Think about this. You’re walking down the street on your way to Starbucks to buy a Unicorn Frappuccino when you spy a bag in the bushes. Terrifying thoughts cross your mind. Nowadays, whenever we spot a stray package, we fear the worst. On the other hand, maybe it’s only some school kid’s lunch or smelly gym clothes.

When you finally muster up the courage to look, you discover a few thousand dollars. This is your lucky day! You could play Powerball for a few centuries and not be so blessed. What should you do? Head for Mohegan Sun or the police station? In 21st century America, where right and wrong often get confused, the decision isn’t always simple.
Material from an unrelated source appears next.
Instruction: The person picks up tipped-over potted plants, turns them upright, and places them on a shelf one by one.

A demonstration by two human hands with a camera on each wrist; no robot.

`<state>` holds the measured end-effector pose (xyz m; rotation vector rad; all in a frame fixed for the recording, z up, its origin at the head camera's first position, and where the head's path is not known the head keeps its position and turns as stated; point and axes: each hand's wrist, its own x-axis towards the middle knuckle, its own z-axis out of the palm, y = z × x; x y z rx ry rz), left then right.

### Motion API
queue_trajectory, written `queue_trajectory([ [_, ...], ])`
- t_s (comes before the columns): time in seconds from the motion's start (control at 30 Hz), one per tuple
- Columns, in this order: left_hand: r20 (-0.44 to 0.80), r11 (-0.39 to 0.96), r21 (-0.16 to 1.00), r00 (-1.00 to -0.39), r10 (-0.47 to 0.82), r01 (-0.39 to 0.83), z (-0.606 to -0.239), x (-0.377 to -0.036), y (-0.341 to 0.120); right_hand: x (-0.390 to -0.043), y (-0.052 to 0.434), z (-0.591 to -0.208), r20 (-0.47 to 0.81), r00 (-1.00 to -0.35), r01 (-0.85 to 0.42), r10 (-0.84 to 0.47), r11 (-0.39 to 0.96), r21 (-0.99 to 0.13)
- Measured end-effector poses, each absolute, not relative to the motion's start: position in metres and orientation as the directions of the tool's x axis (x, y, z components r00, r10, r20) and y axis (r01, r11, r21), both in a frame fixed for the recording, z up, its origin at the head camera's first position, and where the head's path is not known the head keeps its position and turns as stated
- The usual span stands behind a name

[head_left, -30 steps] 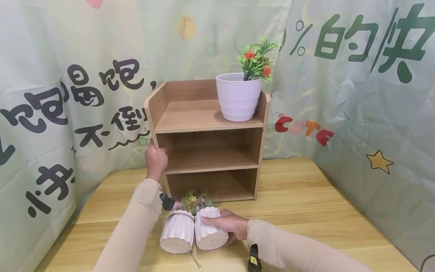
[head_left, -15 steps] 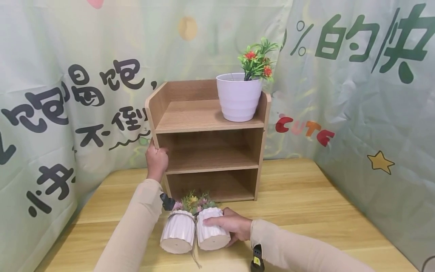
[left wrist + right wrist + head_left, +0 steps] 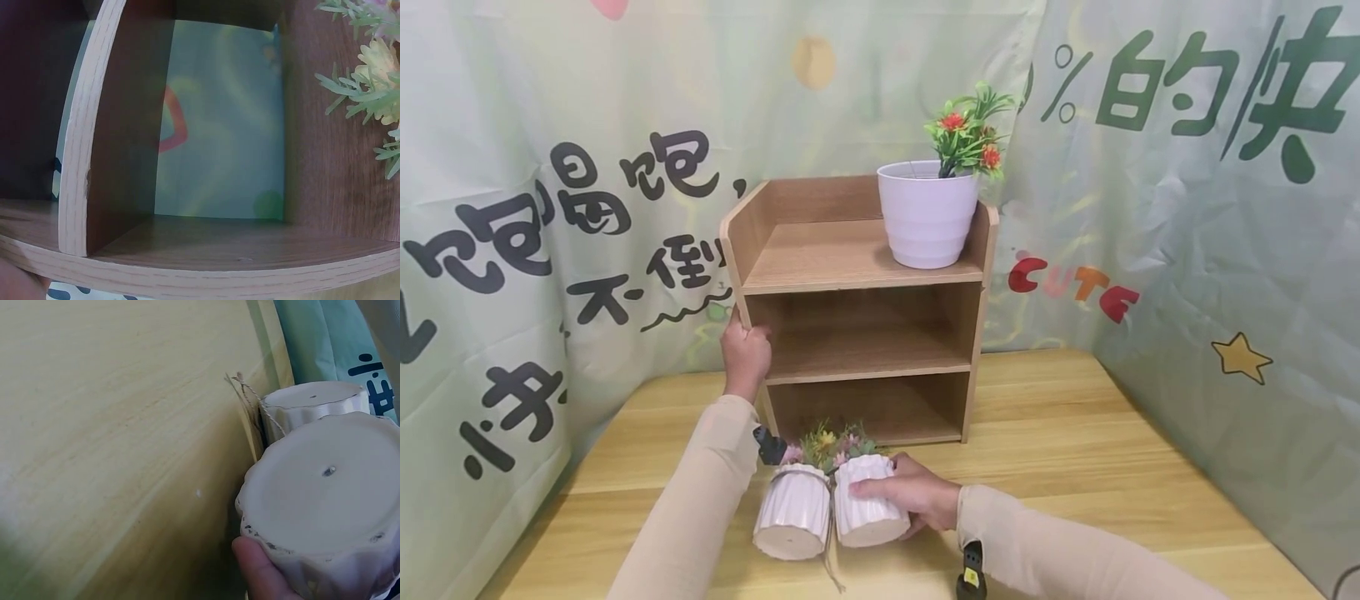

My first thought would be “Where’s the hidden camera? Somebody’s trying to entrap me.” My second thought would be “OK, this cash belongs to the mob. It’s probably drug money so I better ditch it fast before they get my address, my cell phone number, my Facebook account, my Social Security…” Which they probably already have, along with the FBI, the Russians and the neighborhood kids, who’re trying to use my credit card to buy the latest Katy Perry album on iTunes.

After those insane thoughts, I’d probably come to my senses and conclude, “The honest thing is to give it to the authorities because it might belong to a little old lady who kept her life savings in a bag since her bank stopped paying interest.”

If the money belonged to Wells Fargo, would you give it back, considering what they did? Or if it belonged to Volkswagen or any company that did unethical things? With cash like that, you could pretend to be Robin Hood and share it with panhandlers in New York City, where two out of three need help paying rent on their West Side apartments.

If you’re someone who believes right and wrong are relative, you might say, “Damn the values, I’ll keep the cash!” Especially if the bag belonged to someone dishonest — which could be almost anybody.

According to a Gallup poll, professions thought to have the lowest standards of honesty and ethics include journalists, religious leaders, college teachers, lawyers and executives. Not to be outdone, Congress ranks dead last.

Unfortunately, young people are headed in the same direction. In another survey, 86% of students said they cheated in school and 54% said cheating was OK, even necessary. Quite simply, cheating and lying are socially acceptable so it’s unlikely the money would get returned to its rightful owner. You see, it’s difficult to do the right thing when doing the wrong thing is so easily justified … and fashionable. Plus, we often equate the right thing with political agendas, which can be a risky proposition.

The tragedy is that many people don’t even know what’s wrong anymore even though a sense of right and wrong is hardwired in our brains and was once known as our “conscience.” But as our consciences get short-circuited, doing wrong becomes easier.

And then someone comes along who bucks the trend because he marches to a different drummer. Not a journalist or congressman, but … a six-year-old boy.

Jasper Dopman, a student at Thompson Elementary School in Arlington, Mass., was walking down the street with his father, Erik, when they saw a bag on the ground. Jasper opened it and found $2,000 in cash … which could buy a lot of Power Rangers, a really neat Diamondback Mini Viper BMX bike, and some serious video games.

Instead, they turned the money over to the police, who determined it was lost by an employee of a family-owned chain of Mexican restaurants. Jasper and his father each received an Outstanding Citizen Award from the police and gifts from the company.

Do you remember Mr. Potter, the sniveling, greedy, sinister banker in the movie “It’s a Wonderful Life”? He found an envelope of someone else’s money, but he kept it. The irony is that he had more cash than everyone else in town, but he wanted even more because he suffered from a moral malady known as “greed.” We all know someone like that. They’re dishonest and unethical because they worship mammon. How unlike Jasper and his father, who by the world’s standards appear foolish.

Jasper taught us a lesson that money can’t buy, a lesson that should serve as a guiding principle: Doing the right thing may not make you rich, but doing the wrong thing will make you poor … in countless ways you may not realize until it’s too late.